::: Exercise materials :::

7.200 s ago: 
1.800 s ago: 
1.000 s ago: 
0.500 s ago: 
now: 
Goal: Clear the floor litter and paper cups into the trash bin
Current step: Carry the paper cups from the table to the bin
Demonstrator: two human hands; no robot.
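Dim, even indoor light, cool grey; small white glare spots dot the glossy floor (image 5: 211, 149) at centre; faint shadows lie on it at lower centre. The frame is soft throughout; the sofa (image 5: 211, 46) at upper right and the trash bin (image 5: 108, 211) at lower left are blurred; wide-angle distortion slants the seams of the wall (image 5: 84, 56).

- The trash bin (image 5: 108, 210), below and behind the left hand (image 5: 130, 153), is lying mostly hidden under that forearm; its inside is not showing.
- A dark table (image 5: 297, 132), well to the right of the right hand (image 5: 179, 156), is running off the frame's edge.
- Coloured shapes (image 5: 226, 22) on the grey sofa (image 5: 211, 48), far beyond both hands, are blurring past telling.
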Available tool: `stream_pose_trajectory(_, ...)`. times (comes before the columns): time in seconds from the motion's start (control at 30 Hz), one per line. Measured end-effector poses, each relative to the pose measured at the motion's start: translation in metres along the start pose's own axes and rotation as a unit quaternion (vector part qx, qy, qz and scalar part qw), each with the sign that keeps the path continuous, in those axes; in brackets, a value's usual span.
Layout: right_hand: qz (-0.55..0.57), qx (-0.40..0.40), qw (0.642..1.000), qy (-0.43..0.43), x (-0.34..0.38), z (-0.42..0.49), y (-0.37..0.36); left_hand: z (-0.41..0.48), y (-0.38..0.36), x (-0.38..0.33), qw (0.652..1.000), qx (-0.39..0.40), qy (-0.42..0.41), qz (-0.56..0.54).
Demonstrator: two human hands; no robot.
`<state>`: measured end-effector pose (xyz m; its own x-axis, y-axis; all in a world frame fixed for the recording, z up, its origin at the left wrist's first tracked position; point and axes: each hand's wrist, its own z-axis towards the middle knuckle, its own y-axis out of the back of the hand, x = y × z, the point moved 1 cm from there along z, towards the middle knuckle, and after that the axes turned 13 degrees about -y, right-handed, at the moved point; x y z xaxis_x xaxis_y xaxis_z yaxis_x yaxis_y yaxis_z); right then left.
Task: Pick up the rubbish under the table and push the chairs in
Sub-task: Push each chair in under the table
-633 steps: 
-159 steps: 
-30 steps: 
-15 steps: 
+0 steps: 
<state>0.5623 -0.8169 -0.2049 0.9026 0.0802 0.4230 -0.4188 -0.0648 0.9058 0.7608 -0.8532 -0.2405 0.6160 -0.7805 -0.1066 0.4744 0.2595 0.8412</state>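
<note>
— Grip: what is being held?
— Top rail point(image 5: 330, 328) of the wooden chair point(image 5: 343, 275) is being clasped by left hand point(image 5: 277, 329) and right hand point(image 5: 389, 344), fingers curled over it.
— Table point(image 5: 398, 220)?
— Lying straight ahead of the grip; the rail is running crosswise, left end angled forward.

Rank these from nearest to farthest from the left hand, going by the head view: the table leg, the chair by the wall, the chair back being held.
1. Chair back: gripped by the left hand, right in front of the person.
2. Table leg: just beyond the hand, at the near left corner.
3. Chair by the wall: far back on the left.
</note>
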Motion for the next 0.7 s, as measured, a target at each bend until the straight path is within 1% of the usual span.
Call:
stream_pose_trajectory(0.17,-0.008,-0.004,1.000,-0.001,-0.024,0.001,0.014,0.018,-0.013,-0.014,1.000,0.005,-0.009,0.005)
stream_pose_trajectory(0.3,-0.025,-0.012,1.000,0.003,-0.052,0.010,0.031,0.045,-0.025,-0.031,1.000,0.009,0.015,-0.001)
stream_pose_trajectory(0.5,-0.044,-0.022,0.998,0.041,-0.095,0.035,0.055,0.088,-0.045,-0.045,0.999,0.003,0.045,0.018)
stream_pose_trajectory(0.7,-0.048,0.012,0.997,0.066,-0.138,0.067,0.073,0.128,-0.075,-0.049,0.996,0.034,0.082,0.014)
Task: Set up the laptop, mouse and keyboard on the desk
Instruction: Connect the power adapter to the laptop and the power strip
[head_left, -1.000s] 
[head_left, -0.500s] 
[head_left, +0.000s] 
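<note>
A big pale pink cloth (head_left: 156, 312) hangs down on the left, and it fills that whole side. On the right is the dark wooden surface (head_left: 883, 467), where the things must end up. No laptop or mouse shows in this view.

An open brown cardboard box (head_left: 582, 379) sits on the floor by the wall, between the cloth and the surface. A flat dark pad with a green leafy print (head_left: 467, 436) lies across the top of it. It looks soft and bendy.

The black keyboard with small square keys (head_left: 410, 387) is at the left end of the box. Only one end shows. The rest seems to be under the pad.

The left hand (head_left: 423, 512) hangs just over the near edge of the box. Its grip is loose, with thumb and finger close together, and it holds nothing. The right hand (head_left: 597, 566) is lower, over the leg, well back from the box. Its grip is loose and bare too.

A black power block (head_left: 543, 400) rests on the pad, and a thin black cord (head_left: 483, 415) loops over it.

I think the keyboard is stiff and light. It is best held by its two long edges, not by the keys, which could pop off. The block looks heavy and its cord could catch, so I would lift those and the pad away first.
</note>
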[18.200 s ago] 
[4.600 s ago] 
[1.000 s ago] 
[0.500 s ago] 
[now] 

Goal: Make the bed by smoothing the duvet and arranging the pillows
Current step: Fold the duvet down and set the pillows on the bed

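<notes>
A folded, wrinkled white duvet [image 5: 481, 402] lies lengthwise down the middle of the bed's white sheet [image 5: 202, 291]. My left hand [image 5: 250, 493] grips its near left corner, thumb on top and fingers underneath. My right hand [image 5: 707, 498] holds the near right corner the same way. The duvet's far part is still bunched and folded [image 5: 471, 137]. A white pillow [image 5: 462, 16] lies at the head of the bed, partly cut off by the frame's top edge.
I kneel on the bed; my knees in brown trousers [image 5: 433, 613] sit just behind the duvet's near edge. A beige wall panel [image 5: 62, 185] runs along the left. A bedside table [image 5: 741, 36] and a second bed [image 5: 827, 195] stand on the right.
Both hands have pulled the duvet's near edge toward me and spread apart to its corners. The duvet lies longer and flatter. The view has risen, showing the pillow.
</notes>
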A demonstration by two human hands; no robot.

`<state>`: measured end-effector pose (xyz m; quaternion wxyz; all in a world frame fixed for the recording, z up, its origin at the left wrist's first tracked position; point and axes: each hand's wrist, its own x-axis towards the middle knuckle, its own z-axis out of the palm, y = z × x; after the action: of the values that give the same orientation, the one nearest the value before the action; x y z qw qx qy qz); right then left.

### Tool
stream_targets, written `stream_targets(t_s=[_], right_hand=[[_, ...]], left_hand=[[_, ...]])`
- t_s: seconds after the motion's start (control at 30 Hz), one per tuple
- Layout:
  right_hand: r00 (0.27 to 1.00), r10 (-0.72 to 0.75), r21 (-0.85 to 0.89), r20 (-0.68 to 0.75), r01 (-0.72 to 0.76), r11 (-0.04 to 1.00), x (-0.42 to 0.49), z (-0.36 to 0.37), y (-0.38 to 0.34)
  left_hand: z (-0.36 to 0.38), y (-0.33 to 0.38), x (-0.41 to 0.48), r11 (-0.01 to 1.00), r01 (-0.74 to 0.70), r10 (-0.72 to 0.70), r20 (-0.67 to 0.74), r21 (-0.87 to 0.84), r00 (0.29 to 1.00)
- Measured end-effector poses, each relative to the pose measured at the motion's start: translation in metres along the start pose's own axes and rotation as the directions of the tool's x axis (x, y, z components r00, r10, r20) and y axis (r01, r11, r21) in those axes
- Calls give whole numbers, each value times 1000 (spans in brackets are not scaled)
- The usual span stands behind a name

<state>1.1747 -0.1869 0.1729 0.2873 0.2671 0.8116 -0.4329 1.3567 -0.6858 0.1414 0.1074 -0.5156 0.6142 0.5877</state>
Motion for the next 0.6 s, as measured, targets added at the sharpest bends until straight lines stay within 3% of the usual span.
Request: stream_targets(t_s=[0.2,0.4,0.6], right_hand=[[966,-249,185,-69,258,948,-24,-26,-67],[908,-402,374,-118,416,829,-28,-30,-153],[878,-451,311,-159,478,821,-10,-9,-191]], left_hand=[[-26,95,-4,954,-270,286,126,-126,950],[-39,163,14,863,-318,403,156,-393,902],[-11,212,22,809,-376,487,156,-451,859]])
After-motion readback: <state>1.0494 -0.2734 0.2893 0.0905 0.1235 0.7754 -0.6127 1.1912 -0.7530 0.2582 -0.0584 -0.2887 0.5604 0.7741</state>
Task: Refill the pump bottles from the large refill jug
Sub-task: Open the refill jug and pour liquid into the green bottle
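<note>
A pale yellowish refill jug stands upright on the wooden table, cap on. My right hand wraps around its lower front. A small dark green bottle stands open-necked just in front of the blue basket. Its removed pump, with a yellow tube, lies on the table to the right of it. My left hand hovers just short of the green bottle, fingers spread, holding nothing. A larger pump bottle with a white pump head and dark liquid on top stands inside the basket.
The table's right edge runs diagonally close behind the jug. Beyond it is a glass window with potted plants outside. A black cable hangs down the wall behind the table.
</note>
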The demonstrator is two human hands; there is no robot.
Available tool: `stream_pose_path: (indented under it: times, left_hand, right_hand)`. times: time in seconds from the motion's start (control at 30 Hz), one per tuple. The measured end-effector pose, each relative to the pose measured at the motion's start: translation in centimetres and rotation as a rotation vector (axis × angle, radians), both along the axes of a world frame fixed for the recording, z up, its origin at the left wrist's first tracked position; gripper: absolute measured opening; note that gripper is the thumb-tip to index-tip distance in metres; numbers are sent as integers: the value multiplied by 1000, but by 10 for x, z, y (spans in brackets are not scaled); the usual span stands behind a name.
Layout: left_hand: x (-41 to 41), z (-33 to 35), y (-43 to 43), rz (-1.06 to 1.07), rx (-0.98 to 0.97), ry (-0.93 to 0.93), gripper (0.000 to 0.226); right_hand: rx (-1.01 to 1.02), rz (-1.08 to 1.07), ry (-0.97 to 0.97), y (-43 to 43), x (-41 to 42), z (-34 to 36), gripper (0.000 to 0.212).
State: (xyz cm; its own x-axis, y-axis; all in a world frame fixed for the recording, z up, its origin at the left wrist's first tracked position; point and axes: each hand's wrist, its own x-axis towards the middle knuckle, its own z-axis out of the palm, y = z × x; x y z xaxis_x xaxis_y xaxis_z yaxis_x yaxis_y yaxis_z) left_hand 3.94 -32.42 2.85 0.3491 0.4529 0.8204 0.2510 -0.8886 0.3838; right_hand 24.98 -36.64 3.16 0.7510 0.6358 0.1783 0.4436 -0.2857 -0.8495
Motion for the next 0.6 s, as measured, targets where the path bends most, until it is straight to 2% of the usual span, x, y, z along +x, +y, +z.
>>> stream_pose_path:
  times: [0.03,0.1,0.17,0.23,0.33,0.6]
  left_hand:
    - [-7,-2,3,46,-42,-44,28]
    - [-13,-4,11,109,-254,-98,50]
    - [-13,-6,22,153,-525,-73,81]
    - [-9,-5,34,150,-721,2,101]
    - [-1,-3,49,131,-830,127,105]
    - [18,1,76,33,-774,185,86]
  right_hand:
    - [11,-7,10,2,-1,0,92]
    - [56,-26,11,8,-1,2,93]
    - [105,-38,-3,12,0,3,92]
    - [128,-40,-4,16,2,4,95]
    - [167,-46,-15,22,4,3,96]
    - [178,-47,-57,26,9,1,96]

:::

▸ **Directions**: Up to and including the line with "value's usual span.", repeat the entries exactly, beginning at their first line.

▸ **Written solution**:
7.200 s ago: 
1.800 s ago: 
1.000 s ago: 
0.500 s ago: 
now: 
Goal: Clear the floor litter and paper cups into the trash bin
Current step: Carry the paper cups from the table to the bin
Demonstrator: two human hands; no robot.
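Dim, even indoor light, cool grey; small white glare spots dot the glossy floor (image 5: 211, 149) at centre; faint shadows lie on it at lower centre. The frame is soft throughout; the sofa (image 5: 211, 46) at upper right and the trash bin (image 5: 108, 211) at lower left are blurred; wide-angle distortion slants the seams of the wall (image 5: 84, 56).

- The trash bin (image 5: 108, 210), below and behind the left hand (image 5: 130, 153), is lying mostly hidden under that forearm; its inside is not showing.
- A dark table (image 5: 297, 132), well to the right of the right hand (image 5: 179, 156), is running off the frame's edge.
- Coloured shapes (image 5: 226, 22) on the grey sofa (image 5: 211, 48), far beyond both hands, are blurring past telling.
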Available tool: `stream_pose_trajectory(_, ...)`. times (comes before the columns): time in seconds from the motion's start (control at 30 Hz), one per line. Measured end-effector poses, each relative to the pose measured at the motion's start: translation in metres along the start pose's own axes and rotation as a unit quaternion (vector part qx, qy, qz and scalar part qw), each with the sign that keeps the path continuous, in those axes; in brackets, a value's usual span.

No further response is needed.